## TASK DESCRIPTION
Top to bottom, give the entries again exactly as written.

[TASK INPUTS Boundary: Start]

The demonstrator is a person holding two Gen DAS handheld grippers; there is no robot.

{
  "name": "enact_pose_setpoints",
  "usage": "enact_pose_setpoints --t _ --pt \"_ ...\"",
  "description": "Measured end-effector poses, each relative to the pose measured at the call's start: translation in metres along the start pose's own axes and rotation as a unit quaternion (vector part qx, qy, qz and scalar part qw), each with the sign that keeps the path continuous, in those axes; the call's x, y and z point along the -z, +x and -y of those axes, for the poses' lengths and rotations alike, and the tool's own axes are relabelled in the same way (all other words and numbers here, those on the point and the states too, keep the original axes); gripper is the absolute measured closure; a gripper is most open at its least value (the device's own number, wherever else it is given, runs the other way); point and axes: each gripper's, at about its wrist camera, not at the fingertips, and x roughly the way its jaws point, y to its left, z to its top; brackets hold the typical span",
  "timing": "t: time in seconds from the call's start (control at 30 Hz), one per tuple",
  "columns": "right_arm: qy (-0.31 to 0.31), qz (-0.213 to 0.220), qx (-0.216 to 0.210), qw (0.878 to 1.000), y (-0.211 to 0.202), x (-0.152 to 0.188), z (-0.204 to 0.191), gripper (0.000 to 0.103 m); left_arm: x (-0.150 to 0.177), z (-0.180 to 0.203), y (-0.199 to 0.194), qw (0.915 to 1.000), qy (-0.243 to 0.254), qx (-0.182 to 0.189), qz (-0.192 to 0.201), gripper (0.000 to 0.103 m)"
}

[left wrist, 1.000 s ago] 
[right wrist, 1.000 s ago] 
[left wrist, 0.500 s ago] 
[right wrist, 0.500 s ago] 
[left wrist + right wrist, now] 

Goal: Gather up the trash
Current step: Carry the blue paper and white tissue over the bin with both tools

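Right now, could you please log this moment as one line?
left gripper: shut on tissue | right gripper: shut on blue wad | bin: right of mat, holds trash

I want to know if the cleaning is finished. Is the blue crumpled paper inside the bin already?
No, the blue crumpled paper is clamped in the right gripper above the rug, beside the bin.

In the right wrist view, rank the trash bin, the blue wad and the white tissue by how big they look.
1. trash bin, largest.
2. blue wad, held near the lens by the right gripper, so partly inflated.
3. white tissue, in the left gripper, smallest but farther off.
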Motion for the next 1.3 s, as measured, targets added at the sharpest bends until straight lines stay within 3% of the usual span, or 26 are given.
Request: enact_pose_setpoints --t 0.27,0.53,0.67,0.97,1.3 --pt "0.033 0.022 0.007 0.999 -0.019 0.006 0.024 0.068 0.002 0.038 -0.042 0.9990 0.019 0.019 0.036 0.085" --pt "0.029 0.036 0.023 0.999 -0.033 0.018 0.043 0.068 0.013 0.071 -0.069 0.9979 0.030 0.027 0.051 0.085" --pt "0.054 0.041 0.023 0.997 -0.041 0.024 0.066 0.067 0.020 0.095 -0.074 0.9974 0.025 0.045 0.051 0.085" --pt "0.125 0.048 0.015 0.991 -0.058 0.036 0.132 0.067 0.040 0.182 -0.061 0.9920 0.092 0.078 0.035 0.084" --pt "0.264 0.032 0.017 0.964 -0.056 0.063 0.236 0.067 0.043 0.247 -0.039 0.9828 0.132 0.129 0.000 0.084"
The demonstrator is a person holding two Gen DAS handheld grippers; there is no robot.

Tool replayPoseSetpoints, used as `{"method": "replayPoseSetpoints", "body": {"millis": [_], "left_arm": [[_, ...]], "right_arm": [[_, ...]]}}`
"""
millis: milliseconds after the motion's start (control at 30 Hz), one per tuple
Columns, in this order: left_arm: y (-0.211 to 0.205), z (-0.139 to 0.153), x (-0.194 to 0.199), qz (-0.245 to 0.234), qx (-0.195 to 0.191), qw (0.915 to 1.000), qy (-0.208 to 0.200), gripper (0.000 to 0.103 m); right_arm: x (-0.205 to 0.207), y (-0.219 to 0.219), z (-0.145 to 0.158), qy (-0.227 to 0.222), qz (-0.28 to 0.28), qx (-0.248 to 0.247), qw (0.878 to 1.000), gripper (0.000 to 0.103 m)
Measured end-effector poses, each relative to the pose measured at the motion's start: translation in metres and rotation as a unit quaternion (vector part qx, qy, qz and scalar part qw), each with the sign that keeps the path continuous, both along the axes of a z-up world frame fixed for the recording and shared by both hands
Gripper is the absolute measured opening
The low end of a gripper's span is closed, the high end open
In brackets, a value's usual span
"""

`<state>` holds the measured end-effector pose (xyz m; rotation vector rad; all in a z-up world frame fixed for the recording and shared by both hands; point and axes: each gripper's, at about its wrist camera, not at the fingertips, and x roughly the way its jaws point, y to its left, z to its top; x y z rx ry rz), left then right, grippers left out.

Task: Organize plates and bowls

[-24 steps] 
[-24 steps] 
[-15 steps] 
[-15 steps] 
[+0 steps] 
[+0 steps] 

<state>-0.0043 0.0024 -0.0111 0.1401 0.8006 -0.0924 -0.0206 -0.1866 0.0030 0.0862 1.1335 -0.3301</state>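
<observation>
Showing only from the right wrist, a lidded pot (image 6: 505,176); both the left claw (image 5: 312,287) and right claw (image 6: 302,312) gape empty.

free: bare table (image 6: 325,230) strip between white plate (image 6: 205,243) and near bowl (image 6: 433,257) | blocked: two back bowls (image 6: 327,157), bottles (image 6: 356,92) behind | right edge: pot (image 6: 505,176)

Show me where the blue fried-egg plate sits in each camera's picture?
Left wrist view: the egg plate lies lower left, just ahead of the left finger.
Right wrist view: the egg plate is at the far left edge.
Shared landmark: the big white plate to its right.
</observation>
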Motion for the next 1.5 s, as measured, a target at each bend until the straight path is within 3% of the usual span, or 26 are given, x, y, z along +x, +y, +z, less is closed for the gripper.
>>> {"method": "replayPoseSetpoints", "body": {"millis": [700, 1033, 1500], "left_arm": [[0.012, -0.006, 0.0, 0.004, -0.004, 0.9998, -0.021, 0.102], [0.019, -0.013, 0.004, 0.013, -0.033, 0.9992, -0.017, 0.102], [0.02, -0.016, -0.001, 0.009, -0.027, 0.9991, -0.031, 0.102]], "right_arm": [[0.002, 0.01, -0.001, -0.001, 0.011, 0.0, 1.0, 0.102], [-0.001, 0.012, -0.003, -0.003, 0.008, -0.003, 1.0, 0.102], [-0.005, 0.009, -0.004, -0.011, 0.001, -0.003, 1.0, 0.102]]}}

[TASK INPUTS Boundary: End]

## EXERCISE RESULT
The demonstrator is a person holding two Gen DAS handheld grippers; there is no robot.

{
  "name": "enact_pose_setpoints",
  "usage": "enact_pose_setpoints --t _ --pt \"_ ...\"",
  "description": "Measured end-effector poses, each relative to the pose measured at the call's start: translation in metres along the start pose's own axes and rotation as a unit quaternion (vector part qx, qy, qz and scalar part qw), each with the sign that keeps the path continuous, in those axes; the call's x, y and z point along the -z, +x and -y of those axes, for the poses' lengths and rotations alike, and the tool's own axes are relabelled in the same way (all other words and numbers here, those on the point and the states too, keep the original axes); gripper is the absolute measured closure; a gripper is most open at its least value (the device's own number, wherever else it is given, runs the other way); point and axes: each gripper's, at about its wrist camera, not at the fingertips, and x roughly the way its jaws point, y to its left, z to its top; brackets hold the typical span",
  "timing": "t: time in seconds from the call's start (control at 30 Hz), one per tuple",
  "columns": "right_arm: qy (-0.31 to 0.31), qz (-0.213 to 0.220), qx (-0.216 to 0.210), qw (0.878 to 1.000), y (-0.211 to 0.202), x (-0.152 to 0.188), z (-0.204 to 0.191), gripper (0.000 to 0.103 m); left_arm: x (-0.150 to 0.177), z (-0.180 to 0.203), y (-0.199 to 0.194), qw (0.915 to 1.000), qy (-0.243 to 0.254), qx (-0.182 to 0.189), qz (-0.192 to 0.201), gripper (0.000 to 0.103 m)"
}

[left wrist, 1.000 s ago] 
[right wrist, 1.000 s ago] 
[left wrist, 0.500 s ago] 
[right wrist, 0.500 s ago] 
[left wrist + right wrist, now] 

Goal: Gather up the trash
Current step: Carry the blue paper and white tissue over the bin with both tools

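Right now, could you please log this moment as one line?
left gripper: shut on tissue | right gripper: shut on blue wad | bin: right of mat, holds trash

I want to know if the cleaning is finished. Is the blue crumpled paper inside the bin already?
No, the blue crumpled paper is clamped in the right gripper above the rug, beside the bin.

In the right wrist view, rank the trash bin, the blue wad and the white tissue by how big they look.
1. trash bin, largest.
2. blue wad, held near the lens by the right gripper, so partly inflated.
3. white tissue, in the left gripper, smallest but farther off.
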Motion for the next 1.3 s, as measured, targets added at the sharpest bends until straight lines stay within 3% of the usual span, or 26 are given.
Request: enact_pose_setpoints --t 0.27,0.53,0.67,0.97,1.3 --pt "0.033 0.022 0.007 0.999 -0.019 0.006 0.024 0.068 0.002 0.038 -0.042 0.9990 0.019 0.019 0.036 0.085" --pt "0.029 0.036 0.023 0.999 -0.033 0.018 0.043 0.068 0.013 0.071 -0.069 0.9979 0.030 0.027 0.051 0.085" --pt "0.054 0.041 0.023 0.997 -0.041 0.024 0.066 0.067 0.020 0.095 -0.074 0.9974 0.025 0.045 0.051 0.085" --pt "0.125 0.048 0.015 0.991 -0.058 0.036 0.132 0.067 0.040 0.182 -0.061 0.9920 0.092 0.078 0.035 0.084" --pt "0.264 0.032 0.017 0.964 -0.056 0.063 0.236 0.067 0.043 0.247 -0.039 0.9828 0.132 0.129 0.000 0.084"
The demonstrator is a person holding two Gen DAS handheld grippers; there is no robot.

Tool replayPoseSetpoints, used as `{"method": "replayPoseSetpoints", "body": {"millis": [_], "left_arm": [[_, ...]], "right_arm": [[_, ...]]}}`
"""
millis: milliseconds after the motion's start (control at 30 Hz), one per tuple
Columns, in this order: left_arm: y (-0.211 to 0.205), z (-0.139 to 0.153), x (-0.194 to 0.199), qz (-0.245 to 0.234), qx (-0.195 to 0.191), qw (0.915 to 1.000), qy (-0.208 to 0.200), gripper (0.000 to 0.103 m); right_arm: x (-0.205 to 0.207), y (-0.219 to 0.219), z (-0.145 to 0.158), qy (-0.227 to 0.222), qz (-0.28 to 0.28), qx (-0.248 to 0.247), qw (0.878 to 1.000), gripper (0.000 to 0.103 m)
Measured end-effector poses, each relative to the pose measured at the motion's start: translation in metres and rotation as a unit quaternion (vector part qx, qy, qz and scalar part qw), each with the sign that keeps the path continuous, both along the axes of a z-up world frame fixed for the recording and shared by both hands
Gripper is the absolute measured opening
The low end of a gripper's span is closed, the high end open
In brackets, a value's usual span
"""

`<state>` holds the measured end-effector pose (xyz m; rotation vector rad; all in a z-up world frame fixed for the recording and shared by both hands; point and axes: each gripper's, at about its wrist camera, not at the fingertips, and x roughly the way its jaws point, y to its left, z to its top; x y z rx ry rz), left then right, grippers left out.

Task: Organize plates and bowls

[-24 steps] 
[-24 steps] 
[-15 steps] 
[-15 steps] 
[+0 steps] 
[+0 steps] 

<state>-0.0043 0.0024 -0.0111 0.1401 0.8006 -0.0924 -0.0206 -0.1866 0.0030 0.0862 1.1335 -0.3301</state>
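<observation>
Showing only from the right wrist, a lidded pot (image 6: 505,176); both the left claw (image 5: 312,287) and right claw (image 6: 302,312) gape empty.

free: bare table (image 6: 325,230) strip between white plate (image 6: 205,243) and near bowl (image 6: 433,257) | blocked: two back bowls (image 6: 327,157), bottles (image 6: 356,92) behind | right edge: pot (image 6: 505,176)

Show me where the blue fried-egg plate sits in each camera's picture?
Left wrist view: the egg plate lies lower left, just ahead of the left finger.
Right wrist view: the egg plate is at the far left edge.
Shared landmark: the big white plate to its right.
</observation>
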Motion for the next 1.5 s, as measured, a target at each bend until the straight path is within 3% of the usual span, or 26 are given, x, y, z along +x, +y, +z, less is closed for the gripper.
>>> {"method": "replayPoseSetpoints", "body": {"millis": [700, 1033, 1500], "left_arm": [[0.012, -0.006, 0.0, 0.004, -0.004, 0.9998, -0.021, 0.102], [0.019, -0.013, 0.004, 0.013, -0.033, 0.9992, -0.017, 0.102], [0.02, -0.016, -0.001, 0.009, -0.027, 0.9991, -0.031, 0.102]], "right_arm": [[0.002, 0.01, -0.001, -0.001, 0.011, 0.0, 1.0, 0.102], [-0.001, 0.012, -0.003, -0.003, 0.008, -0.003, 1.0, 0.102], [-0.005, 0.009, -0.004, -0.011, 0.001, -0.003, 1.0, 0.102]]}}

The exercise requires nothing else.